**Activity**: The answer should consist of every line in the material below that has the word "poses".

▬▬▬▬▬▬

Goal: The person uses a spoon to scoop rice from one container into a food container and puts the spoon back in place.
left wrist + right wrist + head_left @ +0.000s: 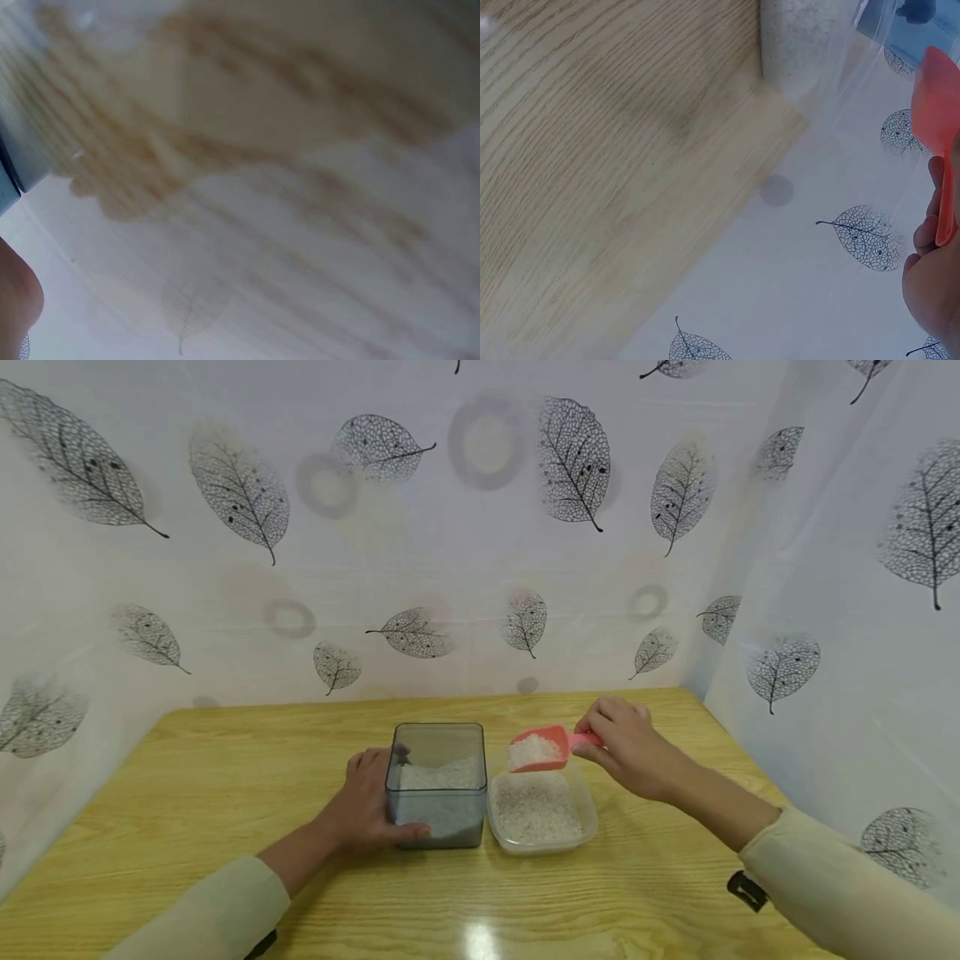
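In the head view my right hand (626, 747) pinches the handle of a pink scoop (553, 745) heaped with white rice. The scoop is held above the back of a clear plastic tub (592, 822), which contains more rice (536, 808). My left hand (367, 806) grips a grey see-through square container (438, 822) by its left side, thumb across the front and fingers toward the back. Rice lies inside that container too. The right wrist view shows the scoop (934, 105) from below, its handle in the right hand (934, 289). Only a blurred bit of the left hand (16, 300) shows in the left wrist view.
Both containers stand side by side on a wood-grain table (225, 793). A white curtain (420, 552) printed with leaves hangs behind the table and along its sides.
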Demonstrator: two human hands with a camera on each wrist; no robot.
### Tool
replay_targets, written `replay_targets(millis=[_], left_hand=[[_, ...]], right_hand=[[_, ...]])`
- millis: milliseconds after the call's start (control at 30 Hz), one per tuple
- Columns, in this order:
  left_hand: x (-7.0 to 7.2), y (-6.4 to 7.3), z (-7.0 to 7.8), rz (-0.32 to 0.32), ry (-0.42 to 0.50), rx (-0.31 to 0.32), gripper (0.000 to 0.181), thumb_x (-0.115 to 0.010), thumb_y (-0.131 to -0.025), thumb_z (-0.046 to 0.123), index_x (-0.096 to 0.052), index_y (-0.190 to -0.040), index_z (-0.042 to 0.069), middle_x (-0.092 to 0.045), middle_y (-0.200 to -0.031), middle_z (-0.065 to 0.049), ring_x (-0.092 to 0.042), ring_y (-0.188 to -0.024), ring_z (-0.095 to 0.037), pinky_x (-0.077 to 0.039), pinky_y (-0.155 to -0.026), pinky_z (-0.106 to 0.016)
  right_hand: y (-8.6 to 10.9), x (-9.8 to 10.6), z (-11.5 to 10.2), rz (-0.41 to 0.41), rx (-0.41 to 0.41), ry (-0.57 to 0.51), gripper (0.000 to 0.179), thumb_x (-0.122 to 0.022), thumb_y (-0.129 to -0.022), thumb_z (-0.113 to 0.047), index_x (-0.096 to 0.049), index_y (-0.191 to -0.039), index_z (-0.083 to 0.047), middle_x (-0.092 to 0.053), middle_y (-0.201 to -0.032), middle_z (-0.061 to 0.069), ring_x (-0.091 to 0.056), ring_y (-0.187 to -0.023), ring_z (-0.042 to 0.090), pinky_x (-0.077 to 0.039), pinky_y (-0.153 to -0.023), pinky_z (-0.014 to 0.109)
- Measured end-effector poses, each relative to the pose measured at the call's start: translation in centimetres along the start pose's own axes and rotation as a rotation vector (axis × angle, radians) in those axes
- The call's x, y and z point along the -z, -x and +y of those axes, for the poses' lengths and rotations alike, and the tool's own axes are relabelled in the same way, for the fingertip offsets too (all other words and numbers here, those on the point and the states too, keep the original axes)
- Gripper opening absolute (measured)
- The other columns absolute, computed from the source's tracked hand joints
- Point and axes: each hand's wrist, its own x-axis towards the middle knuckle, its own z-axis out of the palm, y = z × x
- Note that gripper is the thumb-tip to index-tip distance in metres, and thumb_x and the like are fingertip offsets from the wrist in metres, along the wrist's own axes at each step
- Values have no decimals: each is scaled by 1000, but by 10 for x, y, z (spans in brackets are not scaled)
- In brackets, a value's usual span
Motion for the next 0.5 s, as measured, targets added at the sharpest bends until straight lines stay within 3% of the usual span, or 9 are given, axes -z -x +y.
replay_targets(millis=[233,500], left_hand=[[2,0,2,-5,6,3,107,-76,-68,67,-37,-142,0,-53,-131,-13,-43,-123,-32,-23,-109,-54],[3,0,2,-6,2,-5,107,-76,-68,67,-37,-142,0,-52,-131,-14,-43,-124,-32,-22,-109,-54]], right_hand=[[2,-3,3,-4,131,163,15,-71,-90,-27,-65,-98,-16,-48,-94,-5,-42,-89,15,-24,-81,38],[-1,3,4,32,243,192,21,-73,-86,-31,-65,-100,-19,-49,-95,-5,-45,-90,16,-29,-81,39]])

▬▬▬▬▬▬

**Task result**:
- Measured end-effector poses, each relative to the pose measured at the call's start: translation in centimetres along the start pose's own axes and rotation as a rotation vector (axis × angle, radians) in those axes
- The call's x, y and z point along the -z, -x and +y of those axes, for the poses' lengths and rotations alike, and the tool's own axes are relabelled in the same way, for the fingertip offsets too (all other words and numbers here, those on the point and the states too, keep the original axes)

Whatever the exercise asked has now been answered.